Zastanowiła mnie też jedna wpadka - gladiatorzy wspominali o tym, że Kartagińczyk był jedynym ocalałym z areny wśród żołnierzy, wziętych do niewoli po upadku Kartaginy. No, ale przecież Kartagina upadła w 146 roku p.n.e., a serial ma miejsce w latach 70tych I wieku p.n.e. Koleś musiałby mieć coś ok. 100 lat, nie? Nie wiem, czy zabrakło im konsultanta historycznego, czy też można to złożyć na karb tego, że mówili coś w stylu: ,,na arenie nie liczy się prawda, tylko legenda". Tak, czy inaczej, trochę to było durne.
Miałem bardzo podobne odczucia zarówno po obejrzeniu pierwszego odcinka, jak i następnych.
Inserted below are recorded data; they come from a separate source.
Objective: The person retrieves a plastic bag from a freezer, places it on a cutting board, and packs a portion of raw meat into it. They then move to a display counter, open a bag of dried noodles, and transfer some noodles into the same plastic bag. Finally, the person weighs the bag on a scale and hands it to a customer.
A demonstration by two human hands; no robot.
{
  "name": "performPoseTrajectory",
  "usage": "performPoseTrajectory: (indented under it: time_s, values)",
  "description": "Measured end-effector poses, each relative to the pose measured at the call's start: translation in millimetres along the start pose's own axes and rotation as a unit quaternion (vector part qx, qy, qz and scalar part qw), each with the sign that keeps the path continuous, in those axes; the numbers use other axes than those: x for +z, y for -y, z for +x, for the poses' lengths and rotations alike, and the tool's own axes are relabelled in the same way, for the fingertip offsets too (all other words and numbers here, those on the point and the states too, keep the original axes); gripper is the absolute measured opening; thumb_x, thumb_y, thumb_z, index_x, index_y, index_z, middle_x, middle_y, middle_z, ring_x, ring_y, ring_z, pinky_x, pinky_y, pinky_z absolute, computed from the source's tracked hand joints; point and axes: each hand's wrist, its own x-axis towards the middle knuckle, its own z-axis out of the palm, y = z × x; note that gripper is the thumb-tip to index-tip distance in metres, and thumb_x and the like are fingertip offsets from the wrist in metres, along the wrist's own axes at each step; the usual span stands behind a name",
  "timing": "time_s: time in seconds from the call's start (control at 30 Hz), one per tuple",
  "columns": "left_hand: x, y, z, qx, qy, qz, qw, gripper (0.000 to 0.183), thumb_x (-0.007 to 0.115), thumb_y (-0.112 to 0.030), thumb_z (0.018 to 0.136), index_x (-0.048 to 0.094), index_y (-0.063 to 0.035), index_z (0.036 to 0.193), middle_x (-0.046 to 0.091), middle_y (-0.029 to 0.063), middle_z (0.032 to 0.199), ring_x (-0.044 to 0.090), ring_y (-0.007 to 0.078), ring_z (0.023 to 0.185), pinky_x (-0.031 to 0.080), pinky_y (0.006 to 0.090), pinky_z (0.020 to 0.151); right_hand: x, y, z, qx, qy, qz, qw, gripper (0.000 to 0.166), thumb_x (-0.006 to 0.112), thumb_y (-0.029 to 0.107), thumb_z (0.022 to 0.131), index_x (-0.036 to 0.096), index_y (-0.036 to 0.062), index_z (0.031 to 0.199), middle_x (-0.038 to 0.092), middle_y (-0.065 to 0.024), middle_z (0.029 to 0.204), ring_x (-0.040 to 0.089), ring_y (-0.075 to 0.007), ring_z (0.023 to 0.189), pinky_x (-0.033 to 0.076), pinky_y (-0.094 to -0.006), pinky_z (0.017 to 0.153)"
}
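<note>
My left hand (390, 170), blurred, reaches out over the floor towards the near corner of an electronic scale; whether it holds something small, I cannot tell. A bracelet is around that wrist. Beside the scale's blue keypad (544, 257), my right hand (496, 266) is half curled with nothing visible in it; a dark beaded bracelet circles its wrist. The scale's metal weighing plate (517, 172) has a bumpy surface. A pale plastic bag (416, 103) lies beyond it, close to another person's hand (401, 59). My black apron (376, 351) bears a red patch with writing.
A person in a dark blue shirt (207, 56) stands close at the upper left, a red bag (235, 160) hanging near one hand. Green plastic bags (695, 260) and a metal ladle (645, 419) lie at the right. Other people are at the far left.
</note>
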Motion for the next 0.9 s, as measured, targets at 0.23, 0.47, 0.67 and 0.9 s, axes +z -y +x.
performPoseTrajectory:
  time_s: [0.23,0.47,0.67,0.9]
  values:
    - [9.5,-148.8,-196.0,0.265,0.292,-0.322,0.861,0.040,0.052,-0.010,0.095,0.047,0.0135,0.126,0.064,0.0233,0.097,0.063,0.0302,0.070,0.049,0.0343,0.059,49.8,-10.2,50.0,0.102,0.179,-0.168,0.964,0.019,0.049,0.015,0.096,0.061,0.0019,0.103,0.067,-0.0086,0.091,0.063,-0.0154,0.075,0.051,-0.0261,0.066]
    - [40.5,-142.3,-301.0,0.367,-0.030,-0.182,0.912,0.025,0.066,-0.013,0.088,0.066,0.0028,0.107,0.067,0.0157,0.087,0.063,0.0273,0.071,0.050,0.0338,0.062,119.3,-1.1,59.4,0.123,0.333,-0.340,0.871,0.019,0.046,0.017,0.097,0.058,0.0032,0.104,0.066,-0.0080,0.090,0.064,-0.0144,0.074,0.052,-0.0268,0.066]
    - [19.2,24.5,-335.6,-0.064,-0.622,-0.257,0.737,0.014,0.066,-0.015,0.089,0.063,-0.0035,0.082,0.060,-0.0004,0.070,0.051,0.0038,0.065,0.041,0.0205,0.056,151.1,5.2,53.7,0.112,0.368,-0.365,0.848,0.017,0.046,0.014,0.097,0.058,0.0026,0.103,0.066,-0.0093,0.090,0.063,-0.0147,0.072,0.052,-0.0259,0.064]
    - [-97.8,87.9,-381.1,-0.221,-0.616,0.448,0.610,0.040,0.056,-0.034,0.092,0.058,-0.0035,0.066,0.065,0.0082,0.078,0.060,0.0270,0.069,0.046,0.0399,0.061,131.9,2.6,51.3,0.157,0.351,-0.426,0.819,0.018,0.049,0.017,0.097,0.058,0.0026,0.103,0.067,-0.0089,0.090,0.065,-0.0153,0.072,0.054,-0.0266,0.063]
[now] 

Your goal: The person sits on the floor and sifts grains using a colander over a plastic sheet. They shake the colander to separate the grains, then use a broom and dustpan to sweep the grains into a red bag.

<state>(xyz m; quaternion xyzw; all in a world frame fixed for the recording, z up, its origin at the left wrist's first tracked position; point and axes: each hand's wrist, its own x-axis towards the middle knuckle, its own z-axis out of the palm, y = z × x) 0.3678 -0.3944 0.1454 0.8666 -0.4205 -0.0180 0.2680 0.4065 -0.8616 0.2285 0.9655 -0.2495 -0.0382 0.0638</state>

Serial jest co prawda warty obejrzenia, jako że jest niewiele produkcji o podobnej tematyce. Niestety, w porównaniu do Rzymu serial wypada moim zdaniem słabo i sztucznie. W związku z tym nie ocenię serialu wyżej niż 6/10
Pierwszy raz w życiu zrezygnowałam z serialu po pierwszym odcinku. Twórcom powinno chyba zależeć na tym, żeby mnie przytrzymać do końca, wzbudzić ciekawość interesującym wątkiem, a tu nuda nuda nuda i przewidywalność, okraszona kilkoma przydługimi scenami seksu. Szkoda pieniędzy na takie produkcje.
Toć z mojego posta wynika jasno, że potem jest coraz lepiej. Czytaj może też treść posta, a nie sam tytuł...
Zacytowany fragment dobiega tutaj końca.